**PROBLEM:** Only one portion of the data is to be written out: from the line bearing "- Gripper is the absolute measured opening" through the line bearing "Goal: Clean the". Write it exactly as it appears.

**PROVIDED DATA:**
----

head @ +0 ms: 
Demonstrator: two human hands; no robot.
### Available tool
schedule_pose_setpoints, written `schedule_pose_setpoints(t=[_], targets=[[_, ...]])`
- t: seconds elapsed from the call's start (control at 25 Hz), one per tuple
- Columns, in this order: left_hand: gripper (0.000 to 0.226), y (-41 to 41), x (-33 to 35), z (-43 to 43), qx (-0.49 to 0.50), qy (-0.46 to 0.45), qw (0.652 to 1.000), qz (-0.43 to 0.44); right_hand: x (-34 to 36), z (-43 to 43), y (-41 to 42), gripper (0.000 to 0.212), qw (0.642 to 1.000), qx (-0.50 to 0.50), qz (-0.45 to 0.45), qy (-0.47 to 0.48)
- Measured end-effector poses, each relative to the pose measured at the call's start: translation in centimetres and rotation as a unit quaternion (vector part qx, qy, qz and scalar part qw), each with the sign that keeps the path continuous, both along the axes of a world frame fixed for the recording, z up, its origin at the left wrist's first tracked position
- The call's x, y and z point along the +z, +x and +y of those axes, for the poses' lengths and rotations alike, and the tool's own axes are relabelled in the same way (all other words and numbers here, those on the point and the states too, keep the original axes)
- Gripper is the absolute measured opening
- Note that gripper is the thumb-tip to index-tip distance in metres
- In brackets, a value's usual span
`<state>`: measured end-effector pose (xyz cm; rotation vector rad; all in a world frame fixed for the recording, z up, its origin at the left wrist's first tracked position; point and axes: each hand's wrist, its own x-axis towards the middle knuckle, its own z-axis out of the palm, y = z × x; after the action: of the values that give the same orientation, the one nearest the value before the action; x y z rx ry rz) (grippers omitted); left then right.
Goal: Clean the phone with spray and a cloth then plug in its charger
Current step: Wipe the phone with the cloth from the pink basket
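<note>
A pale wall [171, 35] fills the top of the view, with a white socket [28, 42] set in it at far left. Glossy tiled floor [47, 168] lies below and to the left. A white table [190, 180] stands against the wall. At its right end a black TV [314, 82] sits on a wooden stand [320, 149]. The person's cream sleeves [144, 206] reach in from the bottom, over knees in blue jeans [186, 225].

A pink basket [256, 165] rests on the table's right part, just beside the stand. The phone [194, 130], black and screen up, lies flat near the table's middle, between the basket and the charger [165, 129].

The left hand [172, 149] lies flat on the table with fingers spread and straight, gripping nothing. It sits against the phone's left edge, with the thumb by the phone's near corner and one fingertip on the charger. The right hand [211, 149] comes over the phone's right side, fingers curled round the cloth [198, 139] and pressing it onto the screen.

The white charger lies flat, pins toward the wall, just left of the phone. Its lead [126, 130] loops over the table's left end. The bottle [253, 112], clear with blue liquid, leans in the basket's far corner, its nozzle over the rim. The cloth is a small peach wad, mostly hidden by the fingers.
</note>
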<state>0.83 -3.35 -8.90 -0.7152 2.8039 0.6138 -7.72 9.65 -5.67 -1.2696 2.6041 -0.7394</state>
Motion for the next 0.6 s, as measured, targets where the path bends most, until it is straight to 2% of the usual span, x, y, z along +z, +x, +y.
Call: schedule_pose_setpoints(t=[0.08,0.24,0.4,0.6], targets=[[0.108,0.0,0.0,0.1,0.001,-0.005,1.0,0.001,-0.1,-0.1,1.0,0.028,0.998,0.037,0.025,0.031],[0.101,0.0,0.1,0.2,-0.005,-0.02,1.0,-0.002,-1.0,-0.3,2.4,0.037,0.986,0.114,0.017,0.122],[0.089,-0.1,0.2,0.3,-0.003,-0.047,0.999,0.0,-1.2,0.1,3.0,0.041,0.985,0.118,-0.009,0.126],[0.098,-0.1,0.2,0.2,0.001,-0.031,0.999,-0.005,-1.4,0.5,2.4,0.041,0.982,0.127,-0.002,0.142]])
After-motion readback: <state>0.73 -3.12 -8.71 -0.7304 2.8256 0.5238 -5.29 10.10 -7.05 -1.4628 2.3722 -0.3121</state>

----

**RESULT OF THIS TASK:**
- Gripper is the absolute measured opening
- Note that gripper is the thumb-tip to index-tip distance in metres
- In brackets, a value's usual span
`<state>`: measured end-effector pose (xyz cm; rotation vector rad; all in a world frame fixed for the recording, z up, its origin at the left wrist's first tracked position; point and axes: each hand's wrist, its own x-axis towards the middle knuckle, its own z-axis out of the palm, y = z × x; after the action: of the values that give the same orientation, the one nearest the value before the action; x y z rx ry rz) (grippers omitted); left then right.
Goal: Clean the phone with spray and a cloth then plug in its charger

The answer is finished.